=== Raw data ===
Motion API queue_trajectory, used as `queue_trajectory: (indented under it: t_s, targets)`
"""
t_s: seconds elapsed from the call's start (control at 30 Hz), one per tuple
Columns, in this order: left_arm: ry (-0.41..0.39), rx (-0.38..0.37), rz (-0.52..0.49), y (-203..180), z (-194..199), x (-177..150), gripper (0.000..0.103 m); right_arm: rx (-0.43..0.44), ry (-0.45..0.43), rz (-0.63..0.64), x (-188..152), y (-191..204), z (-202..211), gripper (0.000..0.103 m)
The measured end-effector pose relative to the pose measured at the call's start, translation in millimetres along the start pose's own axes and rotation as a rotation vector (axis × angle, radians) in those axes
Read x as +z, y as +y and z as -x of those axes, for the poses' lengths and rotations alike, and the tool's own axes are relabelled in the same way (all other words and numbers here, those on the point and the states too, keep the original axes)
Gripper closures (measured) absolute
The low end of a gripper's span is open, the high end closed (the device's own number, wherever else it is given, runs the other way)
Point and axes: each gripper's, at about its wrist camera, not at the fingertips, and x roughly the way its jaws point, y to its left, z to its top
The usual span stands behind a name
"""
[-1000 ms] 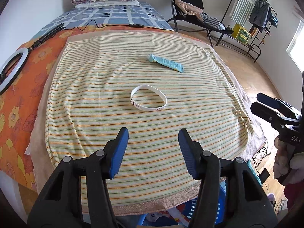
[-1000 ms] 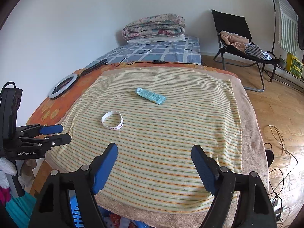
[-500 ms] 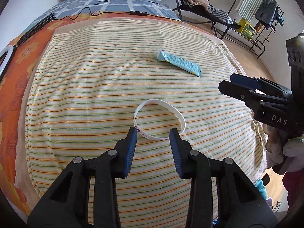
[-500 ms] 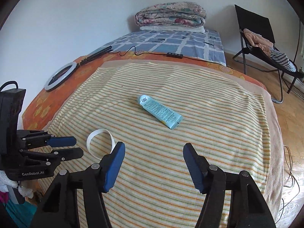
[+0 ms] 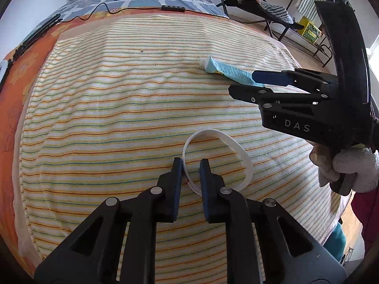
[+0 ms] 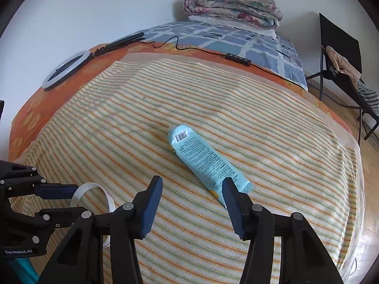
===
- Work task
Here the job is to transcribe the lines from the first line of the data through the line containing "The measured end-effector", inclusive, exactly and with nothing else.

- Task solution
Motion API queue_trajectory, used as `queue_trajectory: (indented under it: t_s, targets)`
"""
t_s: seconds elapsed from the call's start (control at 30 Hz), one per tuple
Columns, in this order: left_arm: ry (-0.41..0.39), rx (-0.38..0.37), rz (-0.52..0.49), y (-203..180), z (-194..199), x (-177..150), gripper (0.000..0.103 m); right_arm: rx (-0.43..0.44), ry (-0.45..0.43), rz (-0.63..0.64), x (-188..152), y (-191..204), z (-202..211), gripper (0.000..0.103 m)
The measured end-effector pose relative to the pose measured at the call's start, translation in millimetres along the start pose's own axes and rotation as a rotation vector (axis × angle, radians) in those axes

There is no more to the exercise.